Whichcote v. Lyle's Executors

The opinion of the court was delivered by

Lowbie, J.

Nearly all the points in this case are ruled by the principles enunciated in some recent decisions, and the others are of very easy solution.

Since this suit was brought we have decided in Kuhn v. Newman, 26 State Rep. 227, that Mr. Lyle’s granddaughters, including the-plaintiff’s wife, took legal estates under his will, not subject to the trusts therein attempted to be imposed upon them. There is a seeming conflict between that case and the case of Steacy v. Rice, 27 Id. 75, but the latter case is reported two years out of time, and after a change of reporters, having been tried in *88May Term, 1854, and omitted in the cases of that terra. The conflicting expressions are, in the opinion of our brother Black, but the other reported opinion, and not his, expresses the opinion of the court. His was delivered in order to express some views of his own in which his brethren did not concur, and it is by mistake of the reporter that it is called the opinion of the court.

The estates being legal, the plaintiff and his wife had such control over hers as to subject it to their own private law of enjoyment and transmission by their articles of marriage settlement; and it was decided, in Wilson v. McCullough, 19 State Rep. 87, that the husband is bound by such articles, although the wife was a minor at the time of their execution. But such articles do not affect descent and inheritance of the wife’s property after her death, except by express provisions; and without these or a proper will, her estate descends according to law: 23 State Rep. 29. We think that the parties intended, by the articles of 9th July, 1839, to exercise all the power of settlement over the intended wife’s fortune, that was consistent with the character of her title thereto, and that those articles define what are the rights of the husband in the event which has happened — the death of the wife without issue.

In the personal property his interest is a life estate, for he has limited himself to that, and the defendants concede it.

But they say that the wife, on account of her minority, was not bound by the articles so far as concerned her real estate, and that the husband, being an alien, cannot, under the decision in Reese v.
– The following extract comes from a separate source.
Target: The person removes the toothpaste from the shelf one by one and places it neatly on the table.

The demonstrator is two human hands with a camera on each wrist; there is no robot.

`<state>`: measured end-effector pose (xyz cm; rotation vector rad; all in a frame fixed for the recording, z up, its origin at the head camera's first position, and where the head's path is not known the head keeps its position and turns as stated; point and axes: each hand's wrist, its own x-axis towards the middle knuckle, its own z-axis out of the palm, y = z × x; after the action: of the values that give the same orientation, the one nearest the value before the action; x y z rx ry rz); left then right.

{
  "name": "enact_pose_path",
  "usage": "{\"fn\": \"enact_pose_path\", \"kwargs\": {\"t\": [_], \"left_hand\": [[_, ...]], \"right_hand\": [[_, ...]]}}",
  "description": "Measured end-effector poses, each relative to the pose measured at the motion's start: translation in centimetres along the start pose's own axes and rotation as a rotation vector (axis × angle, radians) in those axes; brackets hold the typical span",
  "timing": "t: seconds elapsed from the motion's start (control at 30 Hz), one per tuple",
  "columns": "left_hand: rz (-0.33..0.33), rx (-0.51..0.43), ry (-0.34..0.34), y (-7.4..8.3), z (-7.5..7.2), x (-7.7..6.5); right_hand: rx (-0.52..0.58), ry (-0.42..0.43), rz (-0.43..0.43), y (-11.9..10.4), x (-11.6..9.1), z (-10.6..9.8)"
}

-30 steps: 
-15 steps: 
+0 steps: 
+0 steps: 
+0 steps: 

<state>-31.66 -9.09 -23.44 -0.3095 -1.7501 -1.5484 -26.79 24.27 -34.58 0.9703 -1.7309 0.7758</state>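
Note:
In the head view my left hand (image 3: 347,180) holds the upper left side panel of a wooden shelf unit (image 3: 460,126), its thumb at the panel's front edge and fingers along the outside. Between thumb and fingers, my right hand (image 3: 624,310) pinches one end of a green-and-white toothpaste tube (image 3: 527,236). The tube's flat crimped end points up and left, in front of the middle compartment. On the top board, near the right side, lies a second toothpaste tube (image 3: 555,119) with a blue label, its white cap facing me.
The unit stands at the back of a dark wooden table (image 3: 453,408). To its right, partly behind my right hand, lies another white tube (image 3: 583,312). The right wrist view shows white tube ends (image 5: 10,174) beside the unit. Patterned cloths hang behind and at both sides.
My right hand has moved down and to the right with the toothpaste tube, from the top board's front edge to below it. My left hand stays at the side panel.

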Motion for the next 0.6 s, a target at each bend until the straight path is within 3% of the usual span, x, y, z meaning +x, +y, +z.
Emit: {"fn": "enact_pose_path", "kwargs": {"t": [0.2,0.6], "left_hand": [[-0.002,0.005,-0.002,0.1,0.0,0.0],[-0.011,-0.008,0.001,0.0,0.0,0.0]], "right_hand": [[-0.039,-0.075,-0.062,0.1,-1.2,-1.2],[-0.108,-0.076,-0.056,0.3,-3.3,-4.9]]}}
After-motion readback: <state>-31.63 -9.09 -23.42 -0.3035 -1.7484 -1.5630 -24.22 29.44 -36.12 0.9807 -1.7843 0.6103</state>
Waters, 4 W. & S. 145, take it as tenant by the curtesy.

We do not think however that the defendants in interest, being the successors in estate of the plaintiff’s wife, after the settlement, are in a position to say that the articles are unavailable as against the real estate. No doubt the weight of authority inclines in favour of the wife’s right to disaffirm such an arrangement; but it also declares that she and her successors in estate may ratify it: 5 S. & R. 312; 3 Atk. 616, 617; 5 Ves. 717; 18 Id. 276; 1 Bro. C. C. 116; McPherson on Infants 454, 465, 487, 521.

The successors in estate of the wife had the opportunity, on her death, to disaffirm; but instead of that they ratified the articles, by claiming under them for the personalty, and even by paying the income of both personalty and realty to the plaintiff. They cannot affirm part and disaffirm the rest. If they disaffirm at all the plaintiff will take the personalty as legal successor of his wife, whatever may become of the realty. The articles are not void, for the husband is bound. They can be avoided only by a complete disaffirming act on the other side, and none such is intended. The articles of marriage settlement are therefore the law of the husband’s rights relative to his wife’s estate, real and personal.

Let the decree be drawn accordingly.